Serve To Win descreve um chamado “pesquisador” tomando dois copos de água e direcionando energia amorosa para um, enquanto xinga com raiva o outro. “Depois de alguns dias … [o vidro irritado] estava levemente esverdeado … o outro vidro ainda estava brilhante e cristalino”. Inofensivo, talvez, se não fosse tolo. Mas então, no ano passado, Djokovic foi encontrado hospedando um ex-agente imobiliário chamado Chervin Jafarieh em seu canal ao vivo no Instagram. Jafarieh estava vendendo garrafas de Nutrientes Cerebrais Avançados a US$ 50 cada, o que parece ser contrário aos interesses da saúde pública.

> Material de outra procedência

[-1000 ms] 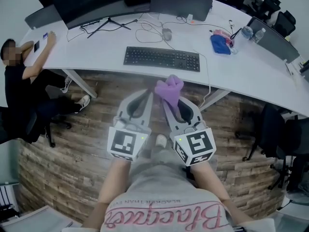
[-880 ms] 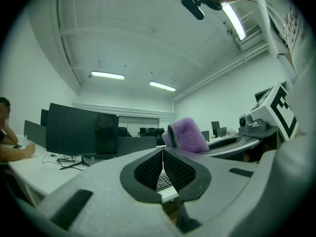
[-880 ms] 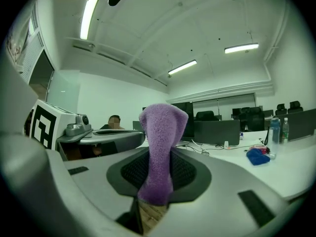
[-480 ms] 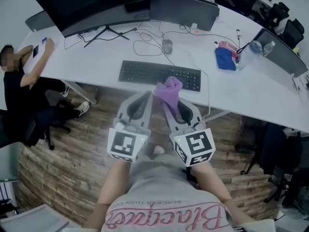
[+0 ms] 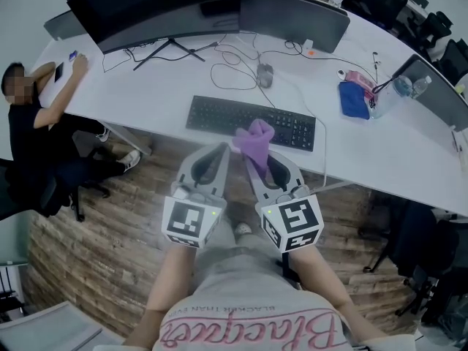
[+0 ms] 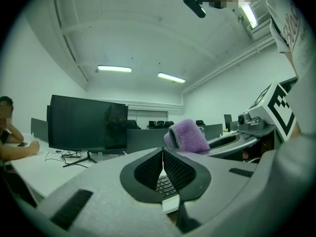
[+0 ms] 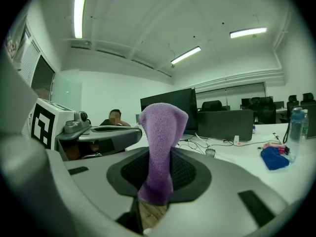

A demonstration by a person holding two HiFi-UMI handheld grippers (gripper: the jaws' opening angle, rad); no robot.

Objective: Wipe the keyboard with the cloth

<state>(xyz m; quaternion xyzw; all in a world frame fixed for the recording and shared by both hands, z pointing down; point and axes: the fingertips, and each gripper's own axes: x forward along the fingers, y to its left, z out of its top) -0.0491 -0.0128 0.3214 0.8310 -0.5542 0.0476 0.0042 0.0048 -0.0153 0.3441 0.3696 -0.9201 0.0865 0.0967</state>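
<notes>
Cloth (image 5: pixel 256 137) clamped in right tool (image 5: pixel 253 156), left tool (image 5: pixel 221 151) closed on nothing, both near keyboard (image 5: pixel 219 115)

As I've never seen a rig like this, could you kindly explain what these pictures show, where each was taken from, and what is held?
There's no robot: a person holds a two-fingered gripper in each hand. The head view comes from a camera on the person's head, looking down; the other two come from cameras riding on the grippers. Ahead is a white desk with a black keyboard, a mouse and monitors. The right gripper is shut on a purple cloth; the left gripper is shut with nothing between its fingers.
</notes>
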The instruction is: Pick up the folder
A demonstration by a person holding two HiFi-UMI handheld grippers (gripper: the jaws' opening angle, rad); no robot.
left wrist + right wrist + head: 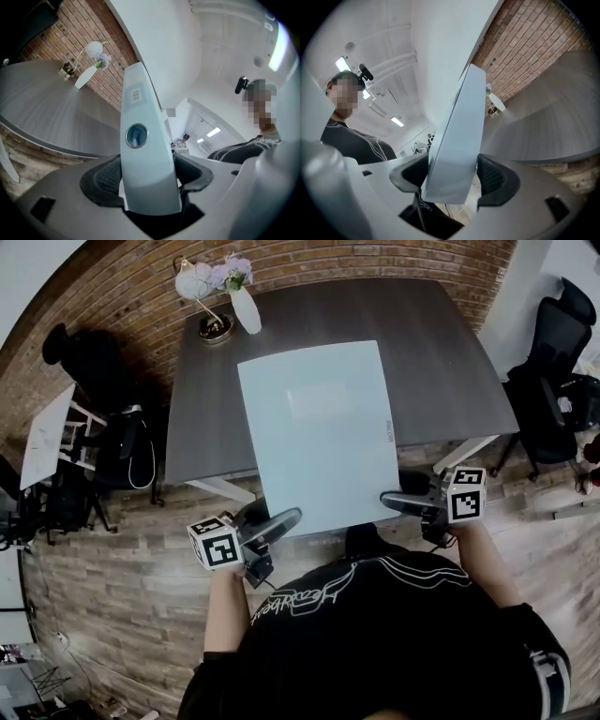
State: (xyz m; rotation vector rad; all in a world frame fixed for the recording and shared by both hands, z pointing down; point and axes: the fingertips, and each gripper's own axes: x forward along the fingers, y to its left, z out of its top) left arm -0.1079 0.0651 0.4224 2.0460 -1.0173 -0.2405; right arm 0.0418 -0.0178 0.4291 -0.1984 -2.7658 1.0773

Se Djokovic tivesse descoberto sua intolerância ao glúten por meio de um exame de sangue convencional, talvez nunca tivesse decidido que a medicina alternativa representa um grande recurso inexplorado. Sua “evolução contínua” levou a pontos de vista como o que Djokovic expressou em uma entrevista de 2018: “Acredito que é nossa missão alcançar uma frequência superior através do autocuidado, explorando e respeitando nosso próprio avatar, nosso corpo e, com isso, elevando a vibração do planeta.
As excentricidades “instintivas” de Djokovic atrapalham sua carreira, quando ele demorou a se decidir por uma cirurgia no cotovelo que tornou seus jogos por volta de 2017 um deserto de derrotas. “Eu estava tentando evitar subir naquela mesa porque não sou fã de cirurgias ou medicamentos”, disse Djokovic. “Estou apenas tentando ser o mais natural possível, e acredito que nossos corpos são mecanismos de autocura.” A operação foi um sucesso triunfante, permitindo que Djokovic encerrasse um período de seca de dois anos ao vencer Wimbledon cinco meses depois.
Na mesma época, ele foi uma das vozes mais influentes na estrutura de gestão do tênis, ao sugerir equipar cada torneio com um pod móvel que – usando alguma combinação de crioterapia ou pressão de ar – deveria rejuvenescer seus músculos. No final, esse item grande, caro e pesado teve que ser riscado da lista de desejos, em parte porque foi considerado inseguro por vários países.
E assim voltamos ao lado sombrio de toda essa história peculiar. Se Djokovic fosse apenas um jogador de segundo categoria, suas crenças pseudocientíficas seriam apenas uma curiosidade risível. Do jeito que está, ele é um modelo poderoso, particularmente nos Bálcãs, onde a vacinação é baixa e a pandemia mortal e devastadora, depois de tanto tempo. Como todo negacionista, Djokovic é um personagem teimoso, acostumado a fazer o que quer, e isolado da sociedade normal por seu próprio sucesso.
* Com informações de Simon Briggs do The Telegraph.